A structured abstract summarizes the paper in about a page. It is longer than a typical short abstract, but it has a fixed format. Here is an example, from Roy Maxion
Background. Keystroke biometrics seeks to identify users on the basis of their typing rhythms. This identification is usually performed by anomaly detection systems utilizing machine learning methods. Researchers often conduct evaluations of these systems based on user data comprising multiple repetitions of a password, generally on the order of 40 per user. However, as the number of repetitions increases, a practice effect may be in evidence.
Aim. We wish to answer four questions: (1) What effect does practice have on the time needed to type a password? (2) How does practice influence hold times and digram latencies? (3) Do the effects of practice influence biometric-system accuracy? (4) How do practice effects change system performance at the user-level?
Data. The data used for our studies are gathered from 51 subjects. Each subject typed a 10-character password, .tie5Roanl, 400 times.
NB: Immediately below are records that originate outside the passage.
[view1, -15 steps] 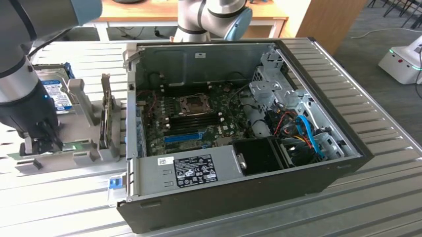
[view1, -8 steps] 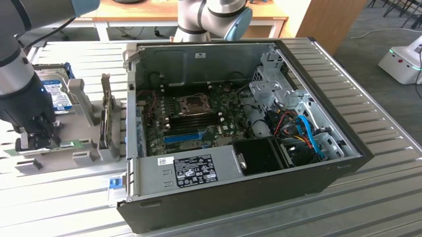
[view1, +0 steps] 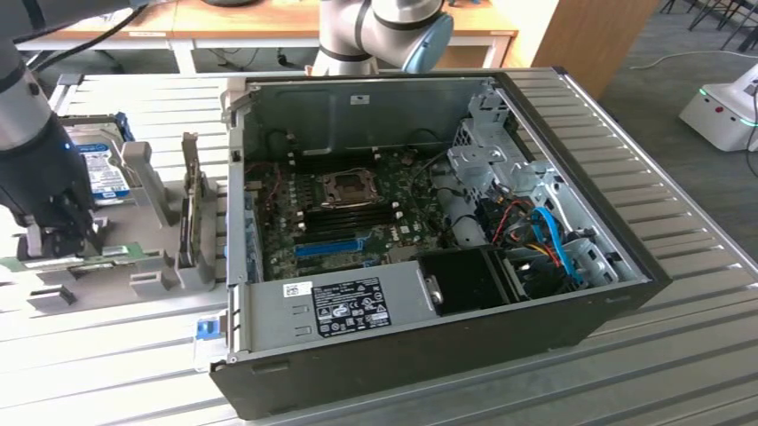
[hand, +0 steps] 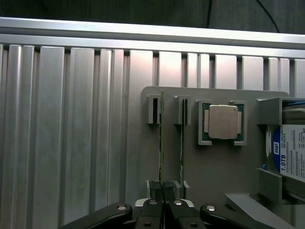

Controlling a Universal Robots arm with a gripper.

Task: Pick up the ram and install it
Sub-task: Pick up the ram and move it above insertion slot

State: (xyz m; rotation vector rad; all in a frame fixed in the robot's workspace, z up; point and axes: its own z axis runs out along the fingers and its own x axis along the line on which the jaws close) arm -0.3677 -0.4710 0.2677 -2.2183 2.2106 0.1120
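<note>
Gripper (hand: 162,190) pinched narrow on the ram's near end | ram (hand: 160,138) stands on edge in the grey holder (hand: 209,167) on your desk (hand: 71,119), long axis running straight away from your gripper | your arm (view1: 24,106) drops steeply, well apart from the computer case (view1: 355,106).

The ram (hand: 161,138), a thin green circuit-board stick, stands on its long edge in a grey holder's (hand: 209,167) slots. Its near end sits pinched between the pincer's (hand: 162,187) tips, and the rest stretches straight away from them.
</note>
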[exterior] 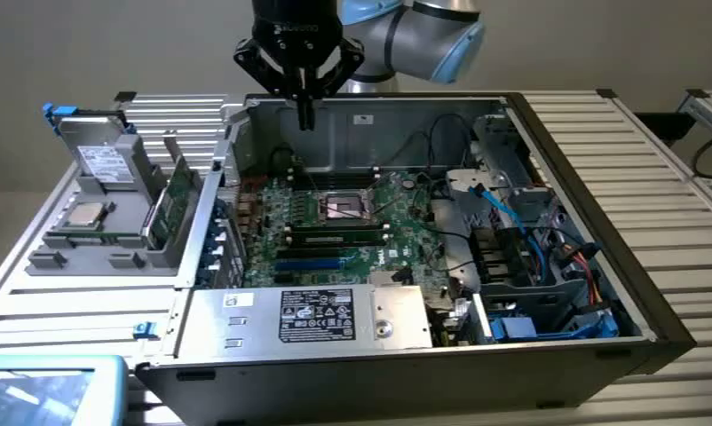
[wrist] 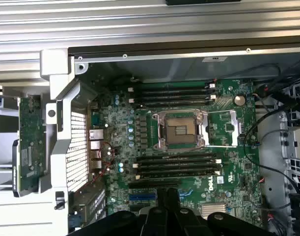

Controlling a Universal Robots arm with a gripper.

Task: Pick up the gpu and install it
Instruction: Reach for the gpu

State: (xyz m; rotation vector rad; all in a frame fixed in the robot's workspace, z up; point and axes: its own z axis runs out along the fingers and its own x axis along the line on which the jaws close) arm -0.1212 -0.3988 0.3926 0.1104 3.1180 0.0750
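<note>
The gpu [exterior: 172, 201] is a thin green card standing on edge in the grey holder [exterior: 86, 259], at the exterior view's left of the open computer case [exterior: 569, 222]. In the wrist view the gpu [wrist: 30, 142] shows as a long green card with a dark part along one side, outside the case wall. My gripper [exterior: 305, 114] hangs above the rear edge of the case, over the motherboard [exterior: 332, 232]. Its black fingers [wrist: 165, 202] are pressed together with nothing between them; the gripper [wrist: 172, 192] is well apart from the gpu.
Inside the case are an empty CPU socket [wrist: 181, 129], memory slots, a silver power supply [exterior: 314, 315], and cables with a drive cage [exterior: 546, 257] at the exterior view's right. The holder also carries a grey drive with blue tabs [exterior: 99, 153] and a processor chip [exterior: 87, 214].
</note>
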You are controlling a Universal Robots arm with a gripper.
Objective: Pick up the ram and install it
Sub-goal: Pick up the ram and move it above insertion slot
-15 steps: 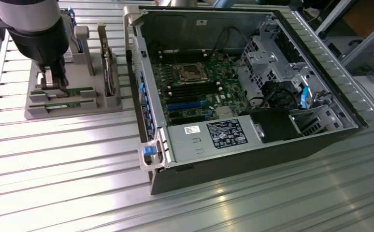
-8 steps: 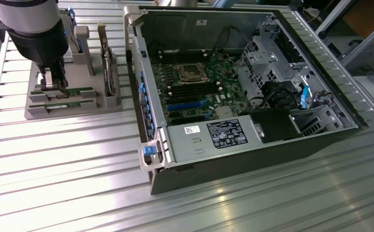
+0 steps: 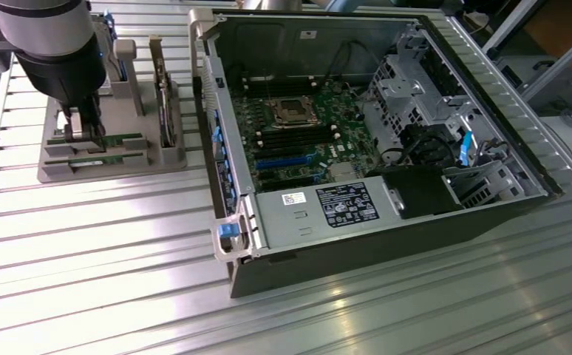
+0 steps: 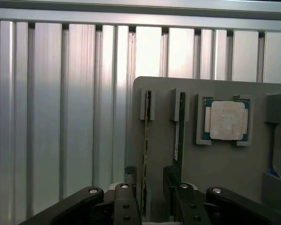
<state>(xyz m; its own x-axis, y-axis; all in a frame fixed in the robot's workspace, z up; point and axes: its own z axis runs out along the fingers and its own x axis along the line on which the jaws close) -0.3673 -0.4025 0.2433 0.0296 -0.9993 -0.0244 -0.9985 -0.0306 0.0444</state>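
Ribbed aluminium table (image 3: 99, 244): parallel grooved slats across the surface, bright reflections in places. Open computer case (image 3: 395, 244) lies on its side directly on table, interior facing up. Grey holder tray (image 3: 55, 174) rests flat on table just beside case, on exterior view's left; contact with case not discernible.

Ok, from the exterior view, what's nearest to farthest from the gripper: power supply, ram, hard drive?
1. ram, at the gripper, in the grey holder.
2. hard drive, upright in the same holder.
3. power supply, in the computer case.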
Methods. We quantify practice effects by fitting exponential practice curves to the data. We conduct a series of evaluations to demonstrate the effects of practice on a machine-learning-based biometric system.
Results. Our findings include: (1) on average, users type the password 0.97 second faster at the end of the study than at the beginning, a 30% speed-up; (2) 50% of users require over 214 repetitions to become practiced; (3) practice slightly changes hold times but significantly alters digram latencies; (4) a system’s error rate is significantly lower for practiced typists; (5) most users see a decrease in their error rate as they become more practiced, but roughly a quarter of our subjects see an increase.
Conclusions. User practice has significant implications for keystroke biometrics. Since unpracticed users are more variable in their typing, they are more likely to provoke misclassification errors than practiced users. Researchers or practitioners using data from unpracticed users without accounting for practice effects may obtain overly pessimistic error rates when evaluating their systems. Obtaining accurate error-rate estimates may require, for example, selecting stimulus strings that incur minimal practice effects, collecting sufficient data so any practice effects are fully observed, or devising new algorithmic methods that adjust the data for practice effects.